# Required work
Locate the string "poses" throughout the material and copy every line in which it occurs.

*****

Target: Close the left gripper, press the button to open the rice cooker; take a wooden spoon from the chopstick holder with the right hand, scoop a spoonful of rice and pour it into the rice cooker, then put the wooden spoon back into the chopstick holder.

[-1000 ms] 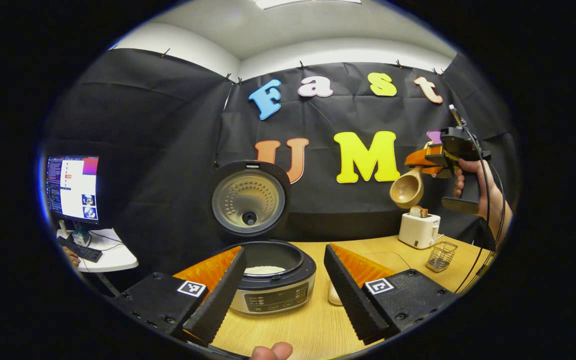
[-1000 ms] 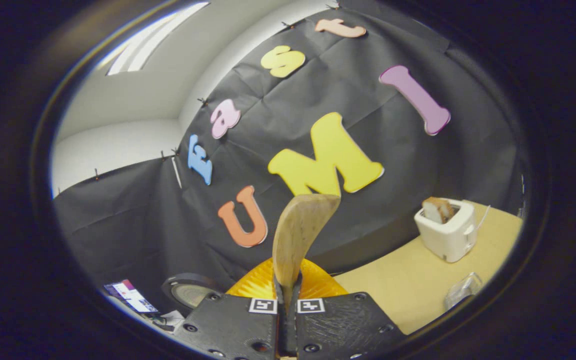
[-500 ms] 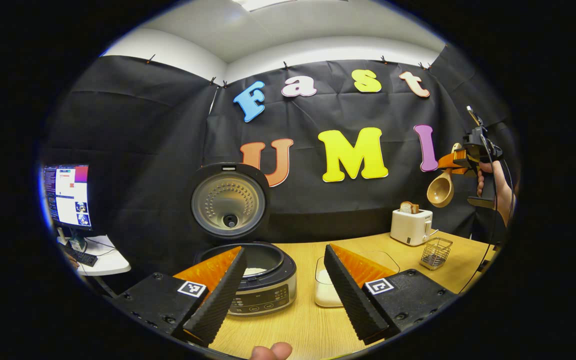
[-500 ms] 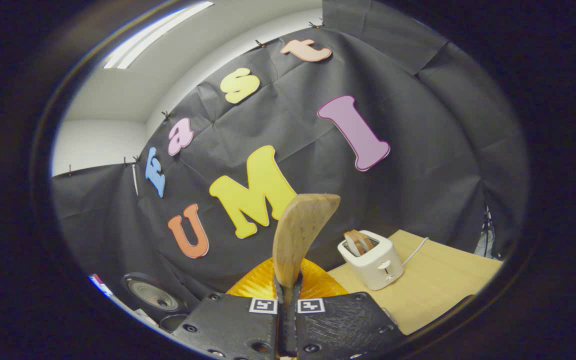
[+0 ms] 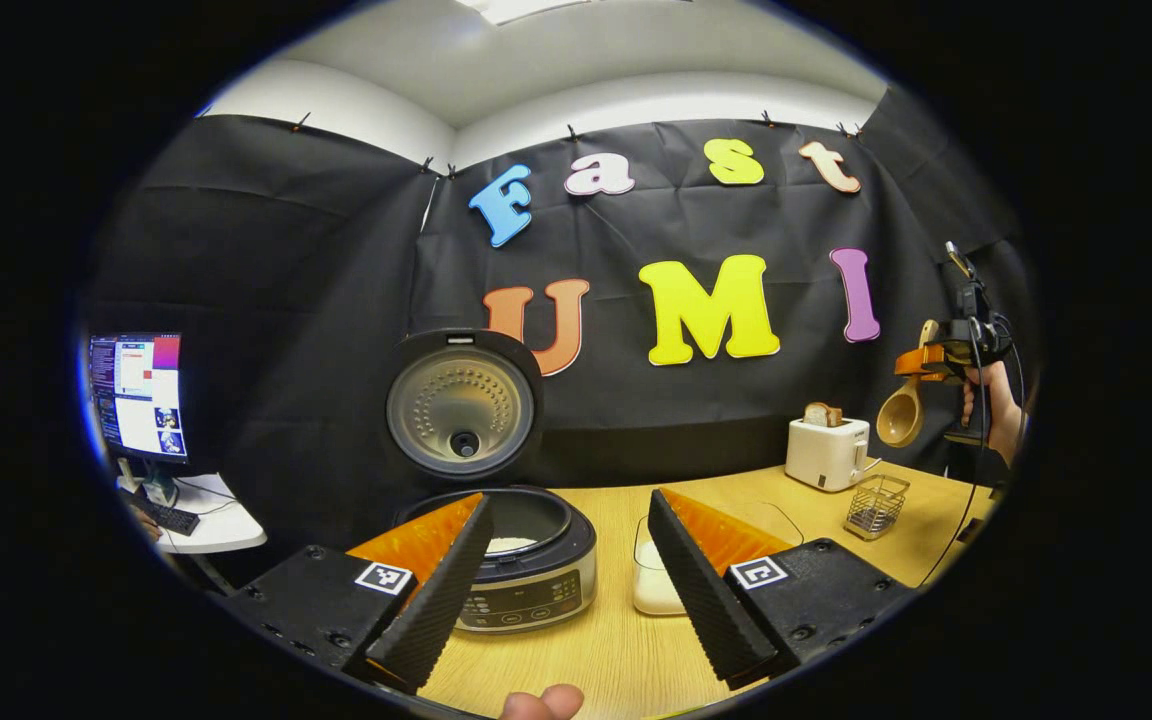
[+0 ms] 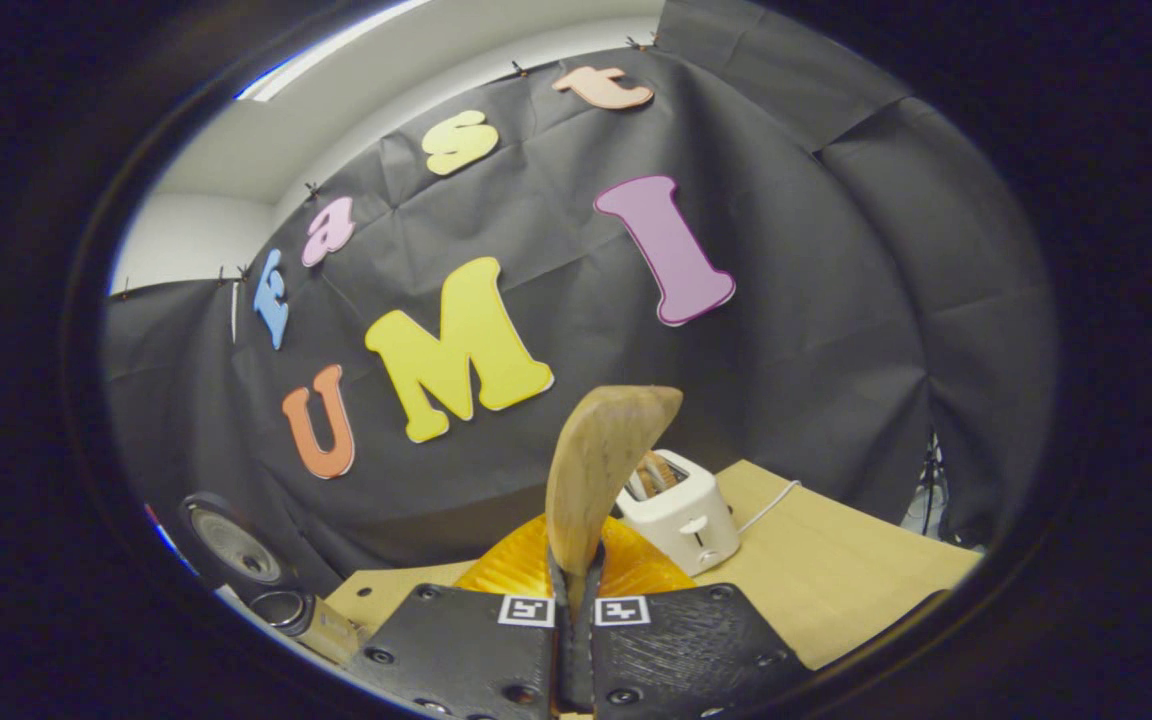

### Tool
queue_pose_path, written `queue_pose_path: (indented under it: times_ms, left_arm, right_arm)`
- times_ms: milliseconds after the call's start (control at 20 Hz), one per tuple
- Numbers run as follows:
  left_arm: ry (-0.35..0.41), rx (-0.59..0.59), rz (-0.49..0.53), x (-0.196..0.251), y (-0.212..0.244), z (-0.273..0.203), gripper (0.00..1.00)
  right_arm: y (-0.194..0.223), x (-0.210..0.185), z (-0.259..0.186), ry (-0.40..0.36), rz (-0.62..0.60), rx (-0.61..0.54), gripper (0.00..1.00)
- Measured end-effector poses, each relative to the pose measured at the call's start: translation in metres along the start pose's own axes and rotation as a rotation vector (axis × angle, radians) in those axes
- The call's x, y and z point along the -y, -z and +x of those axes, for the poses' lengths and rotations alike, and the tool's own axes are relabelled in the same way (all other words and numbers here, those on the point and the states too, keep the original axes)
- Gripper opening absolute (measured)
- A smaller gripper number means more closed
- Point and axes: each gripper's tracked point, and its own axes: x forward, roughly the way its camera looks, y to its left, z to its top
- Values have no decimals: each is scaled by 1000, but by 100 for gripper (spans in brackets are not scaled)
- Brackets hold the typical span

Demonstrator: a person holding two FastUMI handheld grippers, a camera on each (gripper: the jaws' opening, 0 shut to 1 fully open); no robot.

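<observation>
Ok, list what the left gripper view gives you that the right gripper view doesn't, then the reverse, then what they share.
Left gripper view: the open left gripper, rice in the cooker, the clear rice container, the chopstick holder and a monitor. Right gripper view: the toaster's cord and, up close, the right gripper shut on the wooden spoon. Shared: toaster, cooker lid, table.

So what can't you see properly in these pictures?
- Left gripper view: the left tool hides part of the rice cooker pot and the rice container.
- Right gripper view: the wooden spoon covers part of the toaster.
- Left gripper view: the chopstick holder is too small to see inside.
</observation>
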Motion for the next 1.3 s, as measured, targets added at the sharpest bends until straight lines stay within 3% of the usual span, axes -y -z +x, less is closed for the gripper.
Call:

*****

# Task response
- Measured end-effector poses, each relative to the pose measured at the call's start: translation in metres along the start pose's own axes and rotation as a rotation vector (axis × angle, radians) in those axes
- The call's x, y and z point along the -y, -z and +x of those axes, for the poses' lengths and rotations alike, and the tool's own axes are relabelled in the same way (all other words and numbers here, those on the point and the states too, keep the original axes)

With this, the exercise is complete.